I have a raster, which is not very big, only a few hundred megabytes compressed, but it has about 10 billion values, each stored in 1 byte (0..255). Uncompressed it would take about 10gb (lots of empty cells). I had a different issue when I realized that something like
library(raster)
myRaster <- raster("myRasterFile.tiff") # <--this file is not more than a few hundred mb
myRaster[1] <- 5
takes a very long time, without even using the disk, or the RAM too much. Just one core of the CPU is maxed and that's all.
I guess the raster is not loaded into memory, since I don't get a 10Gb spike in RAM usage when I do myRaster <- raster("myRasterFile.tiff")

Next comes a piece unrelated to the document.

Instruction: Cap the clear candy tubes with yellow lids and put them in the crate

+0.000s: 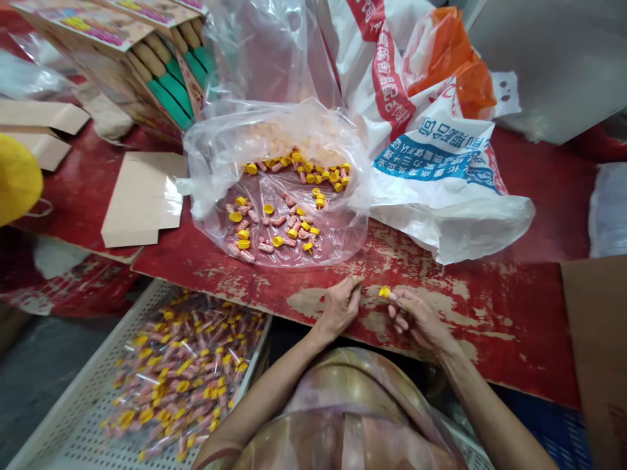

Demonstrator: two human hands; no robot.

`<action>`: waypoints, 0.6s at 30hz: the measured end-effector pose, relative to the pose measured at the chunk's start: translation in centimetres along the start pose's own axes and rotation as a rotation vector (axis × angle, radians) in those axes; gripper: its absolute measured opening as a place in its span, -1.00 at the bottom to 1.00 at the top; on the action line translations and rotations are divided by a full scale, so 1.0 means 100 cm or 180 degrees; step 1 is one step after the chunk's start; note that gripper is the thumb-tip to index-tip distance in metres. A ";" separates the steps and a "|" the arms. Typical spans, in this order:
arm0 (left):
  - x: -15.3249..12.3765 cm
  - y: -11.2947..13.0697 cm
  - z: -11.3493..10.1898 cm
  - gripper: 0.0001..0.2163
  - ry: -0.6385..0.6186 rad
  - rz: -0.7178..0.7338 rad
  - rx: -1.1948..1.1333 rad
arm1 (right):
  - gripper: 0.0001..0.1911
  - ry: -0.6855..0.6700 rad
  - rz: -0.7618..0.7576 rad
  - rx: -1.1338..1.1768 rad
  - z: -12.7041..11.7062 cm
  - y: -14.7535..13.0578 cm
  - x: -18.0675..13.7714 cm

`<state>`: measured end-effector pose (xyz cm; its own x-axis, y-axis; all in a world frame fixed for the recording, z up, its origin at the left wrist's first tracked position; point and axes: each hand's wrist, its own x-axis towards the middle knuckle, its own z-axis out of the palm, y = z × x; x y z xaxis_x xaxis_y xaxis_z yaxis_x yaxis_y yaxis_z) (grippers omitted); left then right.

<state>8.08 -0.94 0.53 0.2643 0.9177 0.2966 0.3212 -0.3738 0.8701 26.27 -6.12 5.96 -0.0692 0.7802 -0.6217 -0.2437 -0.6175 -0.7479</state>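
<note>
My right hand [416,316] holds a small piece with a yellow cap [385,292] between thumb and fingertips, over the front of the worn red table. Any tube below the cap is mostly hidden by the fingers. Close by on the left, my left hand [341,301] is closed in a pinch; what lies in its fingertips is too small to name. The two hands are apart. Beyond them, a transparent plastic bag [208,173] lies with its mouth towards me, holding yellow caps [268,209] and small pink-patterned tubes [279,221].
Below the table edge at left, a white perforated crate [73,398] holds many yellow-capped tubes [183,365]. A white printed sack [441,225] slumps at back right. Cardboard pieces [142,196] and display boxes [98,62] stand left. A carton [597,339] bounds the right side.
</note>
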 end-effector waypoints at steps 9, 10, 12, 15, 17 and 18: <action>0.000 0.001 0.000 -0.77 -0.0042 0.0000 0.0039 | -0.54 -0.0086 0.0013 0.0482 0.000 0.017 0.001; 0.000 0.000 0.000 -0.78 -0.0044 0.0002 0.0059 | -0.54 -0.0105 0.0020 0.0516 0.000 0.018 0.000; 0.000 0.000 0.001 -0.78 -0.0039 0.0021 0.0107 | -0.56 -0.0129 0.0040 0.0603 -0.002 0.018 0.000; 0.000 -0.001 0.001 -0.77 -0.0017 0.0059 0.0153 | -0.59 -0.0143 0.0013 0.0707 0.000 0.018 0.001; -0.001 0.000 0.001 -0.77 -0.0012 0.0068 0.0173 | -0.61 -0.0108 -0.0084 0.0729 0.001 0.019 0.002; -0.001 0.000 0.001 -0.77 -0.0020 0.0066 0.0184 | -0.61 -0.0068 -0.0160 0.0720 0.002 0.020 0.002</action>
<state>8.19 -1.03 0.48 0.2771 0.9089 0.3118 0.3674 -0.4000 0.8396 25.54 -7.22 4.40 -0.0714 0.8129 -0.5779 -0.4577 -0.5415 -0.7052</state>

, and I would also guess that R knows where my value is located, since it shows me the value of myRaster[1]
instantly.
I thought that maybe the raster package might not want to mess with my file before I use writeRaster
, so then for any write operation it would load the whole file into memory, but since there's no spike in the memory (it actually uses very little), it means it probably doesn't do that.

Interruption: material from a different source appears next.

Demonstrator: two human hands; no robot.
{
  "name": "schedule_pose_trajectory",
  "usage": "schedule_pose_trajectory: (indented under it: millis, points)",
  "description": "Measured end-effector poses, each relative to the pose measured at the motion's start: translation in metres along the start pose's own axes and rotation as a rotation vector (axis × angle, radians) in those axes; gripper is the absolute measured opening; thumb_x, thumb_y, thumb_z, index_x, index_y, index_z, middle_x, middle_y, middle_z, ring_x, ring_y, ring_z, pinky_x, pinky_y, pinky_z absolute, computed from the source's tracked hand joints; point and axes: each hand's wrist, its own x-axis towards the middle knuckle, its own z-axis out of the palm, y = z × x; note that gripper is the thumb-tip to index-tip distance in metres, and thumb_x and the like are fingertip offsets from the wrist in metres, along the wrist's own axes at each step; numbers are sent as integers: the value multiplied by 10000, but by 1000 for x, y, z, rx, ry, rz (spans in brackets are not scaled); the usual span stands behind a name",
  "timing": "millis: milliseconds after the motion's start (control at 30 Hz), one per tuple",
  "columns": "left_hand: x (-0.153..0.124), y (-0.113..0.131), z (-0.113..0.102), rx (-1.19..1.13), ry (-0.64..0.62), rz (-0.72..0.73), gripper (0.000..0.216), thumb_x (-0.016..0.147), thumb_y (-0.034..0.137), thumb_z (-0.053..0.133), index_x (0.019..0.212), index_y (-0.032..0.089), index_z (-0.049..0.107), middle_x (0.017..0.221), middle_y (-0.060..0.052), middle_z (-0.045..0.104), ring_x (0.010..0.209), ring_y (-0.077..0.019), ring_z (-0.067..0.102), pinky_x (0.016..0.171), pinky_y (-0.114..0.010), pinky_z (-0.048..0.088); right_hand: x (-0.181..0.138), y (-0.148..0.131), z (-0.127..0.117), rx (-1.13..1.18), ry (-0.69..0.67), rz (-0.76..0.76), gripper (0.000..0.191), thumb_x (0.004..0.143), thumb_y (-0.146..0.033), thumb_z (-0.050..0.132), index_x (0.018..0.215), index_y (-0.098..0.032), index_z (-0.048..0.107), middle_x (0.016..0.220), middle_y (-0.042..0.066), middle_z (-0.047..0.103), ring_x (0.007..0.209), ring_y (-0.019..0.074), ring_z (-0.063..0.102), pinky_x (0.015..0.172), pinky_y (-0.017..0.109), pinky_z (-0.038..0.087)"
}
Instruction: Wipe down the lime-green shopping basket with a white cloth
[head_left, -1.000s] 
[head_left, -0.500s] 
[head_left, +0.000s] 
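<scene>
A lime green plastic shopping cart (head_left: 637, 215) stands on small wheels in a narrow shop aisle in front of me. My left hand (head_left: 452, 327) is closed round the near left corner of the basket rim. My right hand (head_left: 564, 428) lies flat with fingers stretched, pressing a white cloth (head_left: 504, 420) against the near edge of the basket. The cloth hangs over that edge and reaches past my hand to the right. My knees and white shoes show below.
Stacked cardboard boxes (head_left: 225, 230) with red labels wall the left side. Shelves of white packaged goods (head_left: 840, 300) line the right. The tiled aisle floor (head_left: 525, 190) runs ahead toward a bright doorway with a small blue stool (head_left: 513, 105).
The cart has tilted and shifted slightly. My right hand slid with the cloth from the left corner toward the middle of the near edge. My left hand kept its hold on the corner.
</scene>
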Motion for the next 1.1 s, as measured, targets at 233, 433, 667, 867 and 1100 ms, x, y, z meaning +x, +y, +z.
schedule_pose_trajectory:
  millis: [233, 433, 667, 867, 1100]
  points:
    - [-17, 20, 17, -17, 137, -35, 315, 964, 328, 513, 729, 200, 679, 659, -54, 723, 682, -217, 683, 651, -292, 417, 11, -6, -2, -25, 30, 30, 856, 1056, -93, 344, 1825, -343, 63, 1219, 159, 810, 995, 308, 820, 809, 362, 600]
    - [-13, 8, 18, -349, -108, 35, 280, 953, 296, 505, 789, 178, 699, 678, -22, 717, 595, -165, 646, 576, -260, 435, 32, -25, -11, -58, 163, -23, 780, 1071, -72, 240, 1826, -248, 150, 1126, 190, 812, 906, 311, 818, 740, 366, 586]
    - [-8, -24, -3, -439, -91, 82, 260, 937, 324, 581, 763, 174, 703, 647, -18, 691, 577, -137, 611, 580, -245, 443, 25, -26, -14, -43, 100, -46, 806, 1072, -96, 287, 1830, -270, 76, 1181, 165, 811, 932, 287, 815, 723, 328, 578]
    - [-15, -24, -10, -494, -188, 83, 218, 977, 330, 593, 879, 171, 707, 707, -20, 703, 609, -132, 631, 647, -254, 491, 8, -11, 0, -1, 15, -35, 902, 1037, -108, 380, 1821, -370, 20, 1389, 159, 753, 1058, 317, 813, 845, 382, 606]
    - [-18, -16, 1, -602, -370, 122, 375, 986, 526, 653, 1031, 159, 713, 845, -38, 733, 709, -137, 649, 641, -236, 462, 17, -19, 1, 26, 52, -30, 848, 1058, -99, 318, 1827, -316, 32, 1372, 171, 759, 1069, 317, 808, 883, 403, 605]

After that I thought that maybe it first uncompresses the whole file to the disk, bit by bit to a temporary location, and then it either loads it into ram, or use it from the disk. The CPU usage would make sense for uncompressing, although how does it get the first value to begin with without uncompressing. Anyway, this can't be true either since rsession doesn't even touch the disk and it doesn't increase the memory usage.
Any ideas of why this is happening and maybe solutions so that it doesn't happen?